In [None]:
"""
Creates database from converted MediaPipe output files (should now be in .txt format with _mp33 suffix)
for use with RNN for Human Activity Recognition - 2D Pose Input (now 33*2D = 66 features)

Adapted from original OpenPose script by Stuart Eiffert 13/12/2017
Modifications for MediaPipe (33 points) by Your Name/AI DATE

All code is provided under the MIT License (assuming original license applies)

"""

import glob
import os
import numpy as np
# ★★★ pandasライブラリをインポートします ★★★
import pandas as pd

# --- Configuration for Output Files ---
test_file_X = "X_test.txt"
test_file_Y = "Y_test.txt"
train_file_X = "X_train.txt"
train_file_Y = "Y_train.txt"

# --- Configuration based on your MediaPipe setup ---
data_path = r"C:\Users\admin\Downloads\RNN-for-Human-Activity-Recognition-using-2D-Pose-Input-master\MP_Data_JSON"

# MODIFIED: Your list of actions from the MediaPipe script
#activity_list = ['heel_hook', 'deadpoint', 'dyno', 'cross_move']
activity_list = ['ageru', 'understand', 'annsinnsuru' , 'heavy']

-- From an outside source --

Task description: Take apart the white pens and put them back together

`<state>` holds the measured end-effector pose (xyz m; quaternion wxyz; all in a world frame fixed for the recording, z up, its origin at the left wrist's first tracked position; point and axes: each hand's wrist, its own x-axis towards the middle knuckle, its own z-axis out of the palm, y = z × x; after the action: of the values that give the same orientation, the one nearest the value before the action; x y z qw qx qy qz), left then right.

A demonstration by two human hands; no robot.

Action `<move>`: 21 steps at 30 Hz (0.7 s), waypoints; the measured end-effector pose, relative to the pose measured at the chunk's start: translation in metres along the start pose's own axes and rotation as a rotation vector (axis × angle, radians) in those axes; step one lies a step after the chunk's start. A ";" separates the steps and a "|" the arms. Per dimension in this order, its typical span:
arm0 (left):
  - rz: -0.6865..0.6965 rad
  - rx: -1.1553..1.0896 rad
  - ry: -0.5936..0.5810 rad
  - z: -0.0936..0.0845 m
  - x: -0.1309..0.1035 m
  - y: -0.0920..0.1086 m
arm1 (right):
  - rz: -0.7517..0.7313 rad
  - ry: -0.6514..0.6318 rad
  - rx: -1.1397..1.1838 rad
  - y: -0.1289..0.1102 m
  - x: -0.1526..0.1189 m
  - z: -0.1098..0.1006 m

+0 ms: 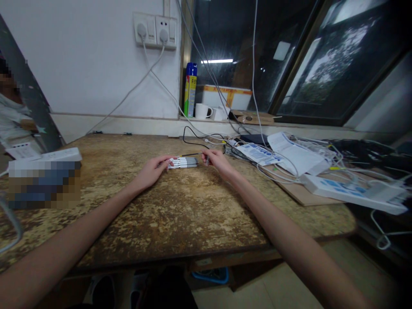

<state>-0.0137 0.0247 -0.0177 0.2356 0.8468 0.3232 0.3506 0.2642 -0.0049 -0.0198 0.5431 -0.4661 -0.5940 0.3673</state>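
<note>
Several white pens with grey ends [185, 162] lie side by side in a row on the worn wooden table [154, 223]. My left hand [156, 168] rests at the left end of the row, its fingers on the pens' white ends. Just beyond the row's far side is a thin dark stick, perhaps a pen refill [192, 154], which reaches from near my left fingertips to my right hand. My right hand [215, 161], to the right of the pens, has its fingers pinched together at the stick's right end; a small grey piece shows under those fingers.
A power strip [354, 193], papers [289, 152] and tangled cables cover the right side. Another power strip [61, 156] lies at the left. A white mug [202, 111] and a spray can [190, 90] stand on the windowsill. Part of a person [14, 116] shows at far left.
</note>
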 end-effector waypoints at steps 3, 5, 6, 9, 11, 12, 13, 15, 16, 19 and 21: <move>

# --- RNN Sequence Configuration ---
num_steps = 30
test_train_split = 0.0
split = False
overlap = 0.8125

# --- Ensure data_path exists ---
if not os.path.isdir(data_path):
    print(f"Error: data_path '{data_path}' not found. Please check the path.")
    exit()

# --- Clean up old train/test files if they exist ---
files_to_remove = [test_file_X, test_file_Y, train_file_X, train_file_Y]
for f_name in files_to_remove:
    f_path = os.path.join(data_path, f_name)
    if os.path.exists(f_path):
        print(f"Removing existing file: {f_path}")
        os.remove(f_path)
print("-" * 30)

initial_cwd = os.getcwd()
abs_data_path = os.path.abspath(data_path)

# Process each activity
for activity_idx, activity_name in enumerate(activity_list):
    current_activity_full_path = os.path.join(abs_data_path, activity_name)
    
    print(f"Processing activity: {activity_name} in {current_activity_full_path}")

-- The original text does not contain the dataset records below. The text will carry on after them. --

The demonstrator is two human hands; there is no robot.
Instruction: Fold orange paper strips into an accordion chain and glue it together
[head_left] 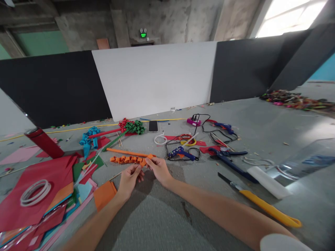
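Forearms (209, 198) reach orange paper (128, 159); red flask (48, 146) (capped) stands.

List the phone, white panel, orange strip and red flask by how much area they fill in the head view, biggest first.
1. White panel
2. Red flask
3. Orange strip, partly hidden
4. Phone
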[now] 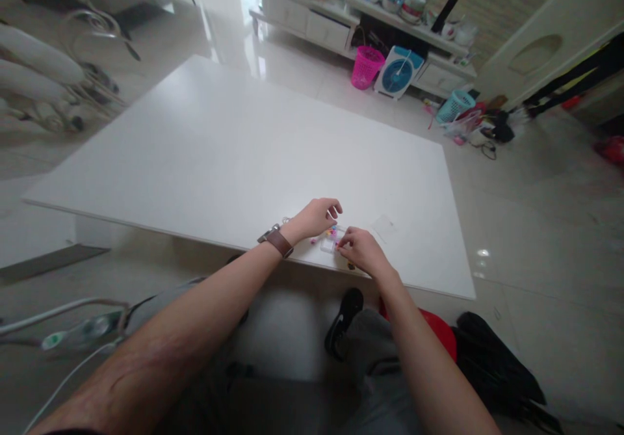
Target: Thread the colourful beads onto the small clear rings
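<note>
Small colourful pieces, pink, orange and blue, lie by a small clear box near the front edge of the white table. My left hand, with a brown watch strap at the wrist, hovers over the pieces with its fingers curved and apart, nothing visible in them. At the right side of the box, my right hand has its fingertips pinched together; what they hold is too small to make out. A small dark and yellow item sits below it at the edge. A clear plastic sheet lies to the right.
Beyond the table stand a pink basket, a blue fan and a low cabinet along the wall. A light blue basket with bags is at the right. Under the table's front edge is a black shoe.
</note>
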Demonstrator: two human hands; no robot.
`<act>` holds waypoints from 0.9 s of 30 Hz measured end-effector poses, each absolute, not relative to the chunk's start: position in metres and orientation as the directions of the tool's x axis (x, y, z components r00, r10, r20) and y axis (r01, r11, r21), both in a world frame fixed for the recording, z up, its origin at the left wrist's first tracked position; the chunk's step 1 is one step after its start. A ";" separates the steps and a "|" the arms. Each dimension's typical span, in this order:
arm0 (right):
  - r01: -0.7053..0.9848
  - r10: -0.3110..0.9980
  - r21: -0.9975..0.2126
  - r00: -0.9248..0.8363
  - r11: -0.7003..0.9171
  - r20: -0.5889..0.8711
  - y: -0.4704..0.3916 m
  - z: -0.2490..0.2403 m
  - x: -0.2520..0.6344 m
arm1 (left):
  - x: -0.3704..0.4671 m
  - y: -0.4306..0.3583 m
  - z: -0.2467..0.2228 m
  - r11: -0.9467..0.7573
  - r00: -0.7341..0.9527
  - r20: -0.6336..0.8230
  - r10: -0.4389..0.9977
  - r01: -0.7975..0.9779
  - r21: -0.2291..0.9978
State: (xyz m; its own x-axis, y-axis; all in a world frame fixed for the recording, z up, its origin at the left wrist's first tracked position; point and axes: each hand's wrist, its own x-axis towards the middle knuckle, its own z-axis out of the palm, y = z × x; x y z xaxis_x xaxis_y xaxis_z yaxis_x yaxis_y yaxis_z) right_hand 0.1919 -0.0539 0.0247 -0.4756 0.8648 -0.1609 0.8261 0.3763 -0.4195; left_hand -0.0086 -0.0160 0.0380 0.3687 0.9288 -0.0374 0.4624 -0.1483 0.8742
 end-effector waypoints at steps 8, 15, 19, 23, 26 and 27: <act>0.847 0.867 -0.374 -0.465 0.378 -0.177 -0.052 0.013 0.189 | -0.013 -0.017 0.042 -0.168 0.382 -0.023 0.924 0.460 0.872; 0.771 0.911 -0.539 -0.412 0.340 -0.015 -0.045 0.029 0.193 | -0.013 -0.013 0.038 -0.087 0.386 -0.064 0.920 0.363 0.928; 0.646 0.950 -0.707 -0.290 0.286 0.118 -0.048 0.044 0.191 | -0.009 -0.011 0.034 0.035 0.401 -0.115 0.909 0.203 0.979; 0.597 0.954 -0.751 -0.258 0.283 0.154 -0.055 0.049 0.186 | -0.004 -0.015 0.036 0.158 0.443 -0.162 0.882 0.045 0.986; 0.593 0.952 -0.752 -0.261 0.286 0.156 -0.057 0.048 0.185 | -0.001 -0.019 0.037 0.208 0.457 -0.175 0.872 -0.021 0.978; 0.591 0.953 -0.755 -0.259 0.285 0.156 -0.057 0.048 0.185 | -0.001 -0.020 0.037 0.219 0.460 -0.181 0.869 -0.030 0.975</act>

    if not os.path.isdir(current_activity_full_path):
        print(f"Warning: Directory not found for activity {activity_name}, skipping: {current_activity_full_path}")
        continue

    try:
        os.chdir(current_activity_full_path)
        print(f"  Changed CWD to: {os.getcwd()}")
    except FileNotFoundError:
        print(f"  Error: Could not change directory to {current_activity_full_path}, skipping activity.")
        os.chdir(abs_data_path)
        continue

    for file_name_in_activity_dir in sorted(glob.glob("*_mp33.txt")):
        print(f"    Processing file: {file_name_in_activity_dir}")

        is_train = np.random.rand() < test_train_split
        print(f"      Assigning to {'train' if is_train else 'test'} set.")

        # --- ★★★ ここからが修正部分です ★★★ ---
        try:
            # pandasでテキストファイルを読み込みます。
            # '0.0'は欠損値(NaN)として扱います。ヘッダーはないのでNoneを指定。
            data_df = pd.read_csv(file_name_in_activity_dir, header=None, na_values=0.0)
            
            # DataFrameが空でないことを確認
            if data_df.empty:
                print(f"      Warning: File {file_name_in_activity_dir} is empty or could not be parsed, skipping.")
                continue

            # 線形補間を実行します。
            data_df.interpolate(method='linear', axis=0, inplace=True, limit_direction='both')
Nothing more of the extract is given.